● What is expected
Transcribe each line of the material with no alterations.

● Supplied information
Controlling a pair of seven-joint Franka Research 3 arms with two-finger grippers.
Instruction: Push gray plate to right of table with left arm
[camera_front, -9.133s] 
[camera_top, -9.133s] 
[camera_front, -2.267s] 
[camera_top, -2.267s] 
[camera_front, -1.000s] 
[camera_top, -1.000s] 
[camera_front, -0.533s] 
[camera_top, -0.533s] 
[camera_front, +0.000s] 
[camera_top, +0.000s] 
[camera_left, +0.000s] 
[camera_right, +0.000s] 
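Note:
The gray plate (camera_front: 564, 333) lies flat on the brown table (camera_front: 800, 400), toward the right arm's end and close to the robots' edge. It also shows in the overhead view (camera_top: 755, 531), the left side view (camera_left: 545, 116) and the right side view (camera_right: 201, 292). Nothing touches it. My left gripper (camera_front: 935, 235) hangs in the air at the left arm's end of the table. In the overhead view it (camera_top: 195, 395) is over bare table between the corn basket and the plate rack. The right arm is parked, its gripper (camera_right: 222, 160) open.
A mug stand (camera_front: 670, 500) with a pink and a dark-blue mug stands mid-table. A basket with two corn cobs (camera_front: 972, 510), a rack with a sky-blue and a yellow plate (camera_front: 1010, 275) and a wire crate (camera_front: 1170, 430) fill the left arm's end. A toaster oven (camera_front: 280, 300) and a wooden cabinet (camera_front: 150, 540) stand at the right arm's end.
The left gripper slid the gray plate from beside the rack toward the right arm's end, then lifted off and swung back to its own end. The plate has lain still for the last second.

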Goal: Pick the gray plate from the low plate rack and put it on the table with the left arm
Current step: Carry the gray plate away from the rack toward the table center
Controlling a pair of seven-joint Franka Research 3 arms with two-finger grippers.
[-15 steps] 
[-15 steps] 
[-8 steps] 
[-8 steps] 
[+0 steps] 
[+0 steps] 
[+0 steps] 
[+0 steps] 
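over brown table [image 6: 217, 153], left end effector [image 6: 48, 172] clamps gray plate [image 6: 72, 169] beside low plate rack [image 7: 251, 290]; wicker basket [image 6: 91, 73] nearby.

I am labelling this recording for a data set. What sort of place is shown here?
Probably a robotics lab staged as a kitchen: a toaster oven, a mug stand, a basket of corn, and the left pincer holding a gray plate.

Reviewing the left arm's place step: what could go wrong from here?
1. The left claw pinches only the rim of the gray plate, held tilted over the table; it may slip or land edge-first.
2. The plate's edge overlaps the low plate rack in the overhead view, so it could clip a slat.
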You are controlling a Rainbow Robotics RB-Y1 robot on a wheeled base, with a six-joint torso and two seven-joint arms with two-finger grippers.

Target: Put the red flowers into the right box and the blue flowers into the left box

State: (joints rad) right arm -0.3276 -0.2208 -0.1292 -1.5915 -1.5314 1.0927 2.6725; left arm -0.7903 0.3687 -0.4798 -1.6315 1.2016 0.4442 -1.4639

● Task result
Controlling a pair of seven-joint Franka Research 3 arms with two-finger grippers.
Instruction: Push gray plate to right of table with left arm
[camera_front, -9.133s] 
[camera_top, -9.133s] 
[camera_front, -2.267s] 
[camera_top, -2.267s] 
[camera_front, -1.000s] 
[camera_top, -1.000s] 
[camera_front, -0.533s] 
[camera_top, -0.533s] 
[camera_front, +0.000s] 
[camera_top, +0.000s] 
[camera_left, +0.000s] 
[camera_right, +0.000s] 
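Note:
The gray plate (camera_front: 564, 333) lies flat on the brown table (camera_front: 800, 400), toward the right arm's end and close to the robots' edge. It also shows in the overhead view (camera_top: 755, 531), the left side view (camera_left: 545, 116) and the right side view (camera_right: 201, 292). Nothing touches it. My left gripper (camera_front: 935, 235) hangs in the air at the left arm's end of the table. In the overhead view it (camera_top: 195, 395) is over bare table between the corn basket and the plate rack. The right arm is parked, its gripper (camera_right: 222, 160) open.
A mug stand (camera_front: 670, 500) with a pink and a dark-blue mug stands mid-table. A basket with two corn cobs (camera_front: 972, 510), a rack with a sky-blue and a yellow plate (camera_front: 1010, 275) and a wire crate (camera_front: 1170, 430) fill the left arm's end. A toaster oven (camera_front: 280, 300) and a wooden cabinet (camera_front: 150, 540) stand at the right arm's end.
The left gripper slid the gray plate from beside the rack toward the right arm's end, then lifted off and swung back to its own end. The plate has lain still for the last second.
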
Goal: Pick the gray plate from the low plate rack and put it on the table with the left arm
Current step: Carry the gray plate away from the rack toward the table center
Controlling a pair of seven-joint Franka Research 3 arms with two-finger grippers.
[-15 steps] 
[-15 steps] 
[-8 steps] 
[-8 steps] 
[+0 steps] 
[+0 steps] 
[+0 steps] 
[+0 steps] 
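over brown table [image 6: 217, 153], left end effector [image 6: 48, 172] clamps gray plate [image 6: 72, 169] beside low plate rack [image 7: 251, 290]; wicker basket [image 6: 91, 73] nearby.

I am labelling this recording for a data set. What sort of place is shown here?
Probably a robotics lab staged as a kitchen: a toaster oven, a mug stand, a basket of corn, and the left pincer holding a gray plate.

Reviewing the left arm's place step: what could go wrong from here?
1. The left claw pinches only the rim of the gray plate, held tilted over the table; it may slip or land edge-first.
2. The plate's edge overlaps the low plate rack in the overhead view, so it could clip a slat.
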You are controlling a Rainbow Robotics RB-Y1 robot on a wheeled base, with a six-joint torso and two seven-joint arms with two-finger grippers.

Target: Put the red flowers into the right box and the blue flowers into the left box

State: (joints rad) right arm -0.3276 -0.2208 -0.1292 -1.5915 -1.5314 1.0927 2.6725; left arm -0.7903 0.3687 -0.4798 -1.6315 1.2016 0.4442 -1.4639

The work on the exercise is done.